What is expected =
Leaving the pictures aside, reproduce the data in full and word for word.

Data excerpt =
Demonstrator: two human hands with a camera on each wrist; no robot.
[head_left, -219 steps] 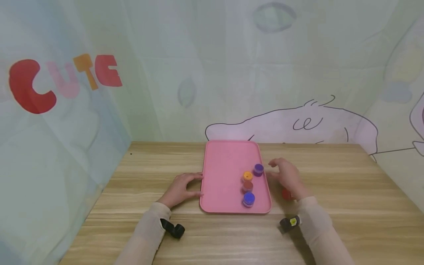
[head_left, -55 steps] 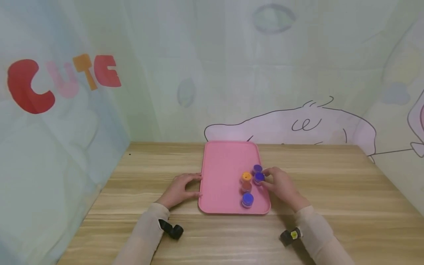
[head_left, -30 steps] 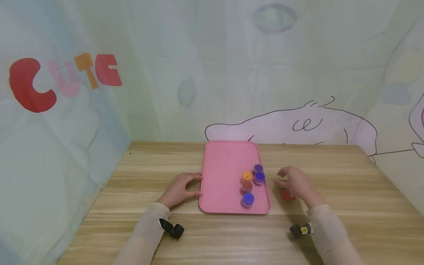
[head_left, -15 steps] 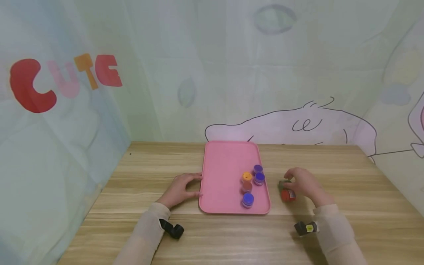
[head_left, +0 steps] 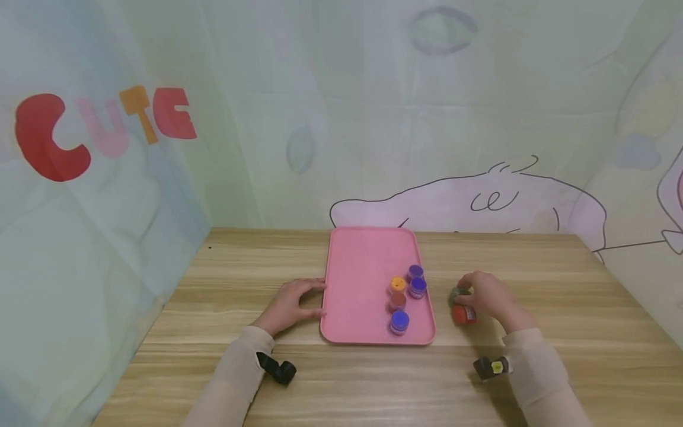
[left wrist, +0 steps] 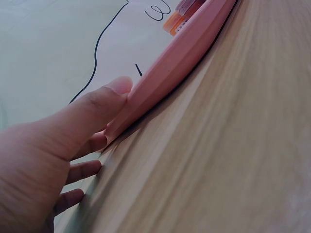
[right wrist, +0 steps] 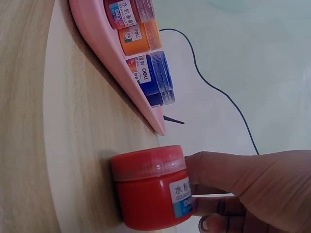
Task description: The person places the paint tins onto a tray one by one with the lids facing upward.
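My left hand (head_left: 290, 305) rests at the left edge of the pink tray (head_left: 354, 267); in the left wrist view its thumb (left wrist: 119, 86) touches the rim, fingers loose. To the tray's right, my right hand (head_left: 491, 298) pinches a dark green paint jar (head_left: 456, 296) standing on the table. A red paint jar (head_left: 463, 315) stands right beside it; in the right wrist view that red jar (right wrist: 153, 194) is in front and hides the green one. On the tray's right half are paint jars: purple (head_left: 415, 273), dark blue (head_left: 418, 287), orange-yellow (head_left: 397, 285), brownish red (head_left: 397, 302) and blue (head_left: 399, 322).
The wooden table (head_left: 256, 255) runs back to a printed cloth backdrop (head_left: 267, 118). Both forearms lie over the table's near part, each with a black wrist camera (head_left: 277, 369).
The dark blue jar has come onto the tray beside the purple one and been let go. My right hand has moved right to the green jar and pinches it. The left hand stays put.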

Answer to this task =
Demonstrator: two human hands with a camera on each wrist; no robot.
[head_left, -219 steps] 
[head_left, -55 steps] 
[head_left, -30 steps] 
[head_left, -15 steps] 
[head_left, +0 steps] 
[left wrist, +0 steps] 
[right wrist, +0 steps] 
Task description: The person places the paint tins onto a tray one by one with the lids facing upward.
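My left hand (head_left: 290, 305) rests at the left edge of the pink tray (head_left: 354, 267); in the left wrist view its thumb (left wrist: 119, 86) touches the rim, fingers loose. To the tray's right, my right hand (head_left: 491, 298) pinches a dark green paint jar (head_left: 456, 296) standing on the table. A red paint jar (head_left: 463, 315) stands right beside it; in the right wrist view that red jar (right wrist: 153, 194) is in front and hides the green one. On the tray's right half are paint jars: purple (head_left: 415, 273), dark blue (head_left: 418, 287), orange-yellow (head_left: 397, 285), brownish red (head_left: 397, 302) and blue (head_left: 399, 322).
The wooden table (head_left: 256, 255) runs back to a printed cloth backdrop (head_left: 267, 118). Both forearms lie over the table's near part, each with a black wrist camera (head_left: 277, 369).
The dark blue jar has come onto the tray beside the purple one and been let go. My right hand has moved right to the green jar and pinches it. The left hand stays put.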

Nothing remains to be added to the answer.